====== Material for this task
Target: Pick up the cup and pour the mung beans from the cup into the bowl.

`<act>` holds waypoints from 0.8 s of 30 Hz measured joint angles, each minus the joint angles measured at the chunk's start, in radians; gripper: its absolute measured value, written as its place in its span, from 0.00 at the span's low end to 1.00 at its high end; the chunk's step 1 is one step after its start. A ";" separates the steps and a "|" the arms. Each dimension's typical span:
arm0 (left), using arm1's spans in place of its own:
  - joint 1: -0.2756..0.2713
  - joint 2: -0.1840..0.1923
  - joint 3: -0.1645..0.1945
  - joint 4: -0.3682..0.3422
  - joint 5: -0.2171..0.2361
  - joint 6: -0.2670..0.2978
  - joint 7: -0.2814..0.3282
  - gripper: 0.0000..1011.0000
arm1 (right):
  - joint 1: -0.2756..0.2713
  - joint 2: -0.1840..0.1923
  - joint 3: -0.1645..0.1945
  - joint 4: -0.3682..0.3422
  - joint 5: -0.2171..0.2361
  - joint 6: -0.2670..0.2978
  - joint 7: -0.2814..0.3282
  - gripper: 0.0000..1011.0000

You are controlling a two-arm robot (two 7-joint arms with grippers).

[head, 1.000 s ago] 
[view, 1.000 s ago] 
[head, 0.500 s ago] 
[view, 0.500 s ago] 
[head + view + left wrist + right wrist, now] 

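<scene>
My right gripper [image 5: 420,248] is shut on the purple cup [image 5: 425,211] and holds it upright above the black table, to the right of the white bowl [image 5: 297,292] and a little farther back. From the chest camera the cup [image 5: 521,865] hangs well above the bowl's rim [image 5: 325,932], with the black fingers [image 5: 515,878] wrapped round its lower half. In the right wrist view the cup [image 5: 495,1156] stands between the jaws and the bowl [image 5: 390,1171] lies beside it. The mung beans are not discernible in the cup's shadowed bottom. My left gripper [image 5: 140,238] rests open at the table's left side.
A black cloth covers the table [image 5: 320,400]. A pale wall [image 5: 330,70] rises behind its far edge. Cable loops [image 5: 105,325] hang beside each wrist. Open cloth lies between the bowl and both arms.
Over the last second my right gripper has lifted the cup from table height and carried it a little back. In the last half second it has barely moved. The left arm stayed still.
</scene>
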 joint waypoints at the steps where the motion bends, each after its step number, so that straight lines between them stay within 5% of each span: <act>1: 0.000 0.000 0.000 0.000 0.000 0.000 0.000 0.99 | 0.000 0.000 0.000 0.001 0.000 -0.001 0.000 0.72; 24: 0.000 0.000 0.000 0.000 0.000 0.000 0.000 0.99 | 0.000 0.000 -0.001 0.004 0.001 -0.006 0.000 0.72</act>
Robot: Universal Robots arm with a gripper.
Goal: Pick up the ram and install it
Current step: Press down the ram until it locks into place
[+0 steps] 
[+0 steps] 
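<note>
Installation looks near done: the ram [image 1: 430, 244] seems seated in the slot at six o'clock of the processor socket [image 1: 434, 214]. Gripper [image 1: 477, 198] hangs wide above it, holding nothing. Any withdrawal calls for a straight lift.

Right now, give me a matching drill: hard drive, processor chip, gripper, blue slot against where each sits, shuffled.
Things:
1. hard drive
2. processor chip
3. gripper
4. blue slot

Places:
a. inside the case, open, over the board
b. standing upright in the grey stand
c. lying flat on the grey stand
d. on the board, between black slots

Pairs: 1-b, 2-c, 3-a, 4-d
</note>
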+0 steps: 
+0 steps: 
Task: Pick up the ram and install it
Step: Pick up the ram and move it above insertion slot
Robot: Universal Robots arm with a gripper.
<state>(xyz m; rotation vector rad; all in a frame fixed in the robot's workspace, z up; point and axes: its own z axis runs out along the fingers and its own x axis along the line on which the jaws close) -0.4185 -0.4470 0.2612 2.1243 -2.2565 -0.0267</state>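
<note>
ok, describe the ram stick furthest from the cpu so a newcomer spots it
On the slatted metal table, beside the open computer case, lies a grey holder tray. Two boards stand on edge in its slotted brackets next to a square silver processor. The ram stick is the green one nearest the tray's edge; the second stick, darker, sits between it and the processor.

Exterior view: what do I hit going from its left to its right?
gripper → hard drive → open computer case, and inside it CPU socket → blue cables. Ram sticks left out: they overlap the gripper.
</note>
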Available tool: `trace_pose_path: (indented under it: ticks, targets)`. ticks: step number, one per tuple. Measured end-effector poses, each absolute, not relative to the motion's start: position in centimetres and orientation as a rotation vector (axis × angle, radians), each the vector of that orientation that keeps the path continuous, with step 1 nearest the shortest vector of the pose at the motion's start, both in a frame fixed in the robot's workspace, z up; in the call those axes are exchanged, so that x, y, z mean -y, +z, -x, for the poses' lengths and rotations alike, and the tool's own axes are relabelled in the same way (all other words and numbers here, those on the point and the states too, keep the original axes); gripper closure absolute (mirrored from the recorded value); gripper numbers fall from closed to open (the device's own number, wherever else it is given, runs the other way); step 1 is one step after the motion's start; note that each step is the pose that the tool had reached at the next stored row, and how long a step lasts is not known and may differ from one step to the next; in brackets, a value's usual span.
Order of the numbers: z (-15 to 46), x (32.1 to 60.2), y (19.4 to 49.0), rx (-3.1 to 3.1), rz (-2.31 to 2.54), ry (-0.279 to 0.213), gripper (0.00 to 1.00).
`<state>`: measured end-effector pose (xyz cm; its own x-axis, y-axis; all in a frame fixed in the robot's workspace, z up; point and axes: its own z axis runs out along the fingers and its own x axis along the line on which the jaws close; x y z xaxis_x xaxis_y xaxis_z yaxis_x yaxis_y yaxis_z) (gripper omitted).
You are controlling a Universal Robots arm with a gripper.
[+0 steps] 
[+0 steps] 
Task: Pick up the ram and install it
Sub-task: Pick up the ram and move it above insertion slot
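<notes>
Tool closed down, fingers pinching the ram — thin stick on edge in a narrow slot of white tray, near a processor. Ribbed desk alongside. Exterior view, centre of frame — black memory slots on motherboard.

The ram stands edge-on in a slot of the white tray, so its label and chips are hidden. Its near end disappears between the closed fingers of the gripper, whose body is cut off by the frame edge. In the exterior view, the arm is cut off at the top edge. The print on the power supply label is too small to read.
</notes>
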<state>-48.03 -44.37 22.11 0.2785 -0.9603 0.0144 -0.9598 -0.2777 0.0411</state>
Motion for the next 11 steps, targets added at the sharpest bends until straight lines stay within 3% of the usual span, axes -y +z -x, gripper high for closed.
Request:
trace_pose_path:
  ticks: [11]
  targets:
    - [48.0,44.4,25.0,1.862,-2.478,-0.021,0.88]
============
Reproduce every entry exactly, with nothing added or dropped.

### [Answer area]
Target: Pick up the cup and pour the mung beans from the cup into the bowl.

`<act>` holds waypoints from 0.8 s of 30 Hz measured joint angles, each minus the joint angles measured at the chunk's start, in radians; gripper: its absolute measured value, written as its place in its span, from 0.00 at the span's low end to 1.00 at its high end; the chunk's step 1 is one step after its start. A ";" separates the steps and a "|" the arms. Each dimension's typical span:
arm0 (left), using arm1's spans in place of its own:
  - joint 1: -0.2756..0.2713
  - joint 2: -0.1840..0.1923
  - joint 3: -0.1645..0.1945
  - joint 4: -0.3682..0.3422
  - joint 5: -0.2171..0.2361
  - joint 6: -0.2670..0.2978
  - joint 7: -0.2814..0.3282
  - gripper: 0.0000..1011.0000
arm1 (right):
  - joint 1: -0.2756..0.2713
  - joint 2: -0.1840..0.1923
  - joint 3: -0.1645..0.1945
  - joint 4: -0.3682..0.3422
  - joint 5: -0.2171..0.2361
  - joint 6: -0.2670..0.2978
  - joint 7: -0.2814..0.3282
  - gripper: 0.0000..1011.0000

You are controlling a two-arm robot (two 7-joint arms with grippers).

[head, 1.000 s ago] 
[view, 1.000 s ago] 
[head, 0.500 s ago] 
[view, 0.500 s ago] 
[head + view + left wrist + right wrist, now] 

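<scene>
My right gripper [image 5: 420,248] is shut on the purple cup [image 5: 425,211] and holds it upright above the black table, to the right of the white bowl [image 5: 297,292] and a little farther back. From the chest camera the cup [image 5: 521,865] hangs well above the bowl's rim [image 5: 325,932], with the black fingers [image 5: 515,878] wrapped round its lower half. In the right wrist view the cup [image 5: 495,1156] stands between the jaws and the bowl [image 5: 390,1171] lies beside it. The mung beans are not discernible in the cup's shadowed bottom. My left gripper [image 5: 140,238] rests open at the table's left side.
A black cloth covers the table [image 5: 320,400]. A pale wall [image 5: 330,70] rises behind its far edge. Cable loops [image 5: 105,325] hang beside each wrist. Open cloth lies between the bowl and both arms.
Over the last second my right gripper has lifted the cup from table height and carried it a little back. In the last half second it has barely moved. The left arm stayed still.
</scene>
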 joint waypoints at the steps where the motion bends, each after its step number, so that straight lines between them stay within 5% of each span: <act>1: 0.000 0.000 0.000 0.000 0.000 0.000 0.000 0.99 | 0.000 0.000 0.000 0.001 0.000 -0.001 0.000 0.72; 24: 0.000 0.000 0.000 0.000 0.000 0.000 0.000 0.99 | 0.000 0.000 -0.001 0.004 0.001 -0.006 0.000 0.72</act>
Robot: Universal Robots arm with a gripper.
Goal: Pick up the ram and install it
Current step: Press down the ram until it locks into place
[+0 steps] 
[+0 steps] 
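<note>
Installation looks near done: the ram [image 1: 430, 244] seems seated in the slot at six o'clock of the processor socket [image 1: 434, 214]. Gripper [image 1: 477, 198] hangs wide above it, holding nothing. Any withdrawal calls for a straight lift.

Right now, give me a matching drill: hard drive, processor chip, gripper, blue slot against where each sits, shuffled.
Things:
1. hard drive
2. processor chip
3. gripper
4. blue slot

Places:
a. inside the case, open, over the board
b. standing upright in the grey stand
c. lying flat on the grey stand
d. on the board, between black slots

Pairs: 1-b, 2-c, 3-a, 4-d
</note>
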+0 steps: 
+0 steps: 
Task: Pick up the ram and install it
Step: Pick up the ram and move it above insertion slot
Robot: Universal Robots arm with a gripper.
<state>(xyz m; rotation vector rad; all in a frame fixed in the robot's workspace, z up; point and axes: its own z axis runs out along the fingers and its own x axis along the line on which the jaws close) -0.4185 -0.4470 0.2612 2.1243 -2.2565 -0.0267</state>
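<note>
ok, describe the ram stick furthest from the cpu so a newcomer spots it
On the slatted metal table, beside the open computer case, lies a grey holder tray. Two boards stand on edge in its slotted brackets next to a square silver processor. The ram stick is the green one nearest the tray's edge; the second stick, darker, sits between it and the processor.

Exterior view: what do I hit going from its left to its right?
gripper → hard drive → open computer case, and inside it CPU socket → blue cables. Ram sticks left out: they overlap the gripper.
</note>
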Available tool: `trace_pose_path: (indented under it: ticks, targets)`. ticks: step number, one per tuple. Measured end-effector poses, each absolute, not relative to the motion's start: position in centimetres and orientation as a rotation vector (axis × angle, radians), each the vector of that orientation that keeps the path continuous, with step 1 nearest the shortest vector of the pose at the motion's start, both in a frame fixed in the robot's workspace, z up; in the call those axes are exchanged, so that x, y, z mean -y, +z, -x, for the poses' lengths and rotations alike, and the tool's own axes are relabelled in the same way (all other words and numbers here, those on the point and the states too, keep the original axes); gripper closure absolute (mirrored from the recorded value); gripper numbers fall from closed to open (the device's own number, wherever else it is given, runs the other way); step 1 is one step after the motion's start; note that each step is the pose that the tool had reached at the next stored row, and how long a step lasts is not known and may differ from one step to the next; in brackets, a value's usual span.
Order of the numbers: z (-15 to 46), x (32.1 to 60.2), y (19.4 to 49.0), rx (-3.1 to 3.1), rz (-2.31 to 2.54), ry (-0.279 to 0.213), gripper (0.00 to 1.00).
`<state>`: measured end-effector pose (xyz cm; its own x-axis, y-axis; all in a frame fixed in the robot's workspace, z up; point and axes: its own z axis runs out along the fingers and its own x axis along the line on which the jaws close; x y z xaxis_x xaxis_y xaxis_z yaxis_x yaxis_y yaxis_z) (gripper omitted).
You are controlling a Universal Robots arm with a gripper.
[+0 steps] 
[+0 steps] 
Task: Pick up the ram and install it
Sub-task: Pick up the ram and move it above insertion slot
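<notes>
Tool closed down, fingers pinching the ram — thin stick on edge in a narrow slot of white tray, near a processor. Ribbed desk alongside. Exterior view, centre of frame — black memory slots on motherboard.

The ram stands edge-on in a slot of the white tray, so its label and chips are hidden. Its near end disappears between the closed fingers of the gripper, whose body is cut off by the frame edge. In the exterior view, the arm is cut off at the top edge. The print on the power supply label is too small to read.
</notes>
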<state>-48.03 -44.37 22.11 0.2785 -0.9603 0.0144 -0.9598 -0.2777 0.0411</state>
Motion for the next 11 steps, targets added at the sharpest bends until straight lines stay within 3% of the usual span, axes -y +z -x, gripper high for closed.
Request:
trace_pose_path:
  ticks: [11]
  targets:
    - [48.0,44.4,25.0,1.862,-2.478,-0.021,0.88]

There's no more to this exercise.